As has been observed already, the Compensation Magistrate upheld both these grounds of appeal.
I am of the opinion that both grounds of appeal should have been rejected.
In my opinion, it is sufficient for the purposes of s 64(1) to give notice that the worker is required to submit himself for examination by a named medical practitioner without specifying the date and time of the medical appointment. I think this is the proper construction of s 64(1). As a matter of ordinary language a person is "required" to submit himself for examination by a particular doctor once it is made known to him that he is required to do so. This construction accords with commonsense. From every practical point of view a medical appointment is best arranged between the doctor and the proposed examinee. Any other regime is likely to give rise to much waste of time and effort on all sides and I would not construe the section as creating such a regime unless compelled to do so. Not only is there no express provision in s 64(1) obliging the employer to specify or stipulate the date and time of the appointment, the saving provision contained in the last fifteen words of the sub‑section ("… unless he submits himself for examination within one month after being required to do so") does not make sense if in order to be valid the s 64 notice must stipulate the time and date on which the worker is required to submit himself. It would be quite illogical to provide that a worker has a month to comply with a requirement which is not valid unless it stipulates a specific time and date on which the requirement must be complied with.

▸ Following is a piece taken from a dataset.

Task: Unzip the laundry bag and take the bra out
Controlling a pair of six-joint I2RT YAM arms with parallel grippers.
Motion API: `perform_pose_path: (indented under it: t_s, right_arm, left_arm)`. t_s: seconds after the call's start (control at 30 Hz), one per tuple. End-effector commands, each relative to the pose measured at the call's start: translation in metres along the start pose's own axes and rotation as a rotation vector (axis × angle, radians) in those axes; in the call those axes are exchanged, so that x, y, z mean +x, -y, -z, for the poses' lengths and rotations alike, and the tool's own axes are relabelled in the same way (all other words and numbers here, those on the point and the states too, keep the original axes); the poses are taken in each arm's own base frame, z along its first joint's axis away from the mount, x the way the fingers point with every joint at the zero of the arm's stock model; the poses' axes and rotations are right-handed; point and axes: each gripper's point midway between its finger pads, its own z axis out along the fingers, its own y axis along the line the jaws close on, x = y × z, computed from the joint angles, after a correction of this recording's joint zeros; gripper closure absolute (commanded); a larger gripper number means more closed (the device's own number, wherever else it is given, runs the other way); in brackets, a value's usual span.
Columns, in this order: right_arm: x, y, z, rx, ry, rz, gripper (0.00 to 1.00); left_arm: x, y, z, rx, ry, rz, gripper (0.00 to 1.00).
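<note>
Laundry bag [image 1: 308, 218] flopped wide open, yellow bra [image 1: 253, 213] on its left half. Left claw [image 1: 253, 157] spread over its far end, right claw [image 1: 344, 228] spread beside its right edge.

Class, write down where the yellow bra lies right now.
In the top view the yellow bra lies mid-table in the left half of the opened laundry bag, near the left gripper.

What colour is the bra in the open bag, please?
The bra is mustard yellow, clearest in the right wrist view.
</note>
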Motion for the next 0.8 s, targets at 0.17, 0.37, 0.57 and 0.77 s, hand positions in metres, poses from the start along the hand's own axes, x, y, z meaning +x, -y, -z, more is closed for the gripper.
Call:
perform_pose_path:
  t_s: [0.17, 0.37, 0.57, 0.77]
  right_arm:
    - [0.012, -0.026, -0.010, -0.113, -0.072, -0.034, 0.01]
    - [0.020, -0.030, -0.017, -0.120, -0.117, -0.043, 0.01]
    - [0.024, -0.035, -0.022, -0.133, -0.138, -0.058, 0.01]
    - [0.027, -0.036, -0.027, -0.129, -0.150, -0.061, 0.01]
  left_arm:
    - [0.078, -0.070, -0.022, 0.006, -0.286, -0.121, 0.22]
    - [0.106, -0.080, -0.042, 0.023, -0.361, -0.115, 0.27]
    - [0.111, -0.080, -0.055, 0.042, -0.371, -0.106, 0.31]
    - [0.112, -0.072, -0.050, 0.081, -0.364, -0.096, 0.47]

This is not to say that if the worker does nothing about arranging to be seen by the doctor he must necessarily be held to have unreasonably refused to submit to the examination or to have unreasonably obstructed it. Whether he has or whether he has not remains a question of fact.
Was there a refusal by Mr Bakalis to submit himself for examination by Dr Lord or an obstruction by Mr Bakalis of that examination?
It goes without saying that the whole purpose of an examination under s 64 is to enable the employer/insurer to be advised by the doctor of the results of the examination. I cannot see how a worker can say that he has submitted to such an examination if at the time he attends he insists that the results of the examination are to be kept confidential. Submission for a s 64 examination on that condition is no submission at all. It is a refusal to submit for examination except on a condition which would make the whole exercise futile.
In my opinion, the conduct of Mr Bakalis in insisting that there be no communication to the appellants of the results of any examination conducted by Dr Lord amounted to a refusal by Mr Bakalis to submit himself for examination or an obstruction of that examination. That conduct persisted for longer than the time limit prescribed in s 64(1) with the result that Mr Bakalis' right to compensation ceased.
I would allow the appeal on these grounds.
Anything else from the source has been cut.